■ **TASK DESCRIPTION**: Filter the listing below for "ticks" and report every line that has it.

■ **INPUT DATA**:
▶
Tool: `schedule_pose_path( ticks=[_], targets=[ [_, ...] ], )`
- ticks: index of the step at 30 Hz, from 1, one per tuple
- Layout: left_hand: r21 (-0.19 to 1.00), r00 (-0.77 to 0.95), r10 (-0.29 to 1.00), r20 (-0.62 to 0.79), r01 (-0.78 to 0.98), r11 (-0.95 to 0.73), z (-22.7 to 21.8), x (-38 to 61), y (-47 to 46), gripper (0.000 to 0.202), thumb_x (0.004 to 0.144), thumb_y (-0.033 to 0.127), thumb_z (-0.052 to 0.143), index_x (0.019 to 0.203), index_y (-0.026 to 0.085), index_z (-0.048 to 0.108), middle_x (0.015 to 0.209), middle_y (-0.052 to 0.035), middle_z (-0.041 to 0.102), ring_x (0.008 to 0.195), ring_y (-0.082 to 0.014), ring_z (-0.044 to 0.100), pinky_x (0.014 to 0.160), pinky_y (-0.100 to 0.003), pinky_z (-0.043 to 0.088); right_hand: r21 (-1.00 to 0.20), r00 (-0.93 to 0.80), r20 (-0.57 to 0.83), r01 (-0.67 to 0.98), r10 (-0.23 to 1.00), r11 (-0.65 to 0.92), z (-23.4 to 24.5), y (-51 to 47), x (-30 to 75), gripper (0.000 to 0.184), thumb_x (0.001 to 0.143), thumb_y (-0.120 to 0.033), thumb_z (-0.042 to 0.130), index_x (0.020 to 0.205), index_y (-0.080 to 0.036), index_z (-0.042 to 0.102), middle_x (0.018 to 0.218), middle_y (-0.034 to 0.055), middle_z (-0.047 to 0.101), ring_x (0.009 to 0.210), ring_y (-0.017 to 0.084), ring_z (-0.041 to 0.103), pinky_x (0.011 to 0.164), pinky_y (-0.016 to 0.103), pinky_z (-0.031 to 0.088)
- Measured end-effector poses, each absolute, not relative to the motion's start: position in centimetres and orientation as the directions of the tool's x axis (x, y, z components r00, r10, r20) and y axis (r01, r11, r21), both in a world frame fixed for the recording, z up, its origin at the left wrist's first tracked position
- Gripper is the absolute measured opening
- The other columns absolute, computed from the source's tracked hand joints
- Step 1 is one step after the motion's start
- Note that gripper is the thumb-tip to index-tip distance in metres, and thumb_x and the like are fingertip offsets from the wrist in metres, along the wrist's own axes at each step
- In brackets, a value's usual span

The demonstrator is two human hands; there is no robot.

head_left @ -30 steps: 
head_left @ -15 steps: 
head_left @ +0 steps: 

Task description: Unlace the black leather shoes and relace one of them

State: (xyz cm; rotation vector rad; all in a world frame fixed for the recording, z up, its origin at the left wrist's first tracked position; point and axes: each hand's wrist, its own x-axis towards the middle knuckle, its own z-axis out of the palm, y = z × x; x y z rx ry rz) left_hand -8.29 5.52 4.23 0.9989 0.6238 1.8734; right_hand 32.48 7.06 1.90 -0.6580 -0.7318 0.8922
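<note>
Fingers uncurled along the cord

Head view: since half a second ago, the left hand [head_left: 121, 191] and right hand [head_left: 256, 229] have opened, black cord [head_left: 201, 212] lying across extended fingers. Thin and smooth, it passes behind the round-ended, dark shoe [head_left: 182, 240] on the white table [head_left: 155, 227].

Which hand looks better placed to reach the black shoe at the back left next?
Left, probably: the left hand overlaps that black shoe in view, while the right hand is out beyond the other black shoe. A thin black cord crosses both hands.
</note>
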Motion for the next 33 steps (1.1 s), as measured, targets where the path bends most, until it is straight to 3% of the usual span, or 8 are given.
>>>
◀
■ **WRITTEN SOLUTION**:
Tool: `schedule_pose_path( ticks=[_], targets=[ [_, ...] ], )`
- ticks: index of the step at 30 Hz, from 1, one per tuple

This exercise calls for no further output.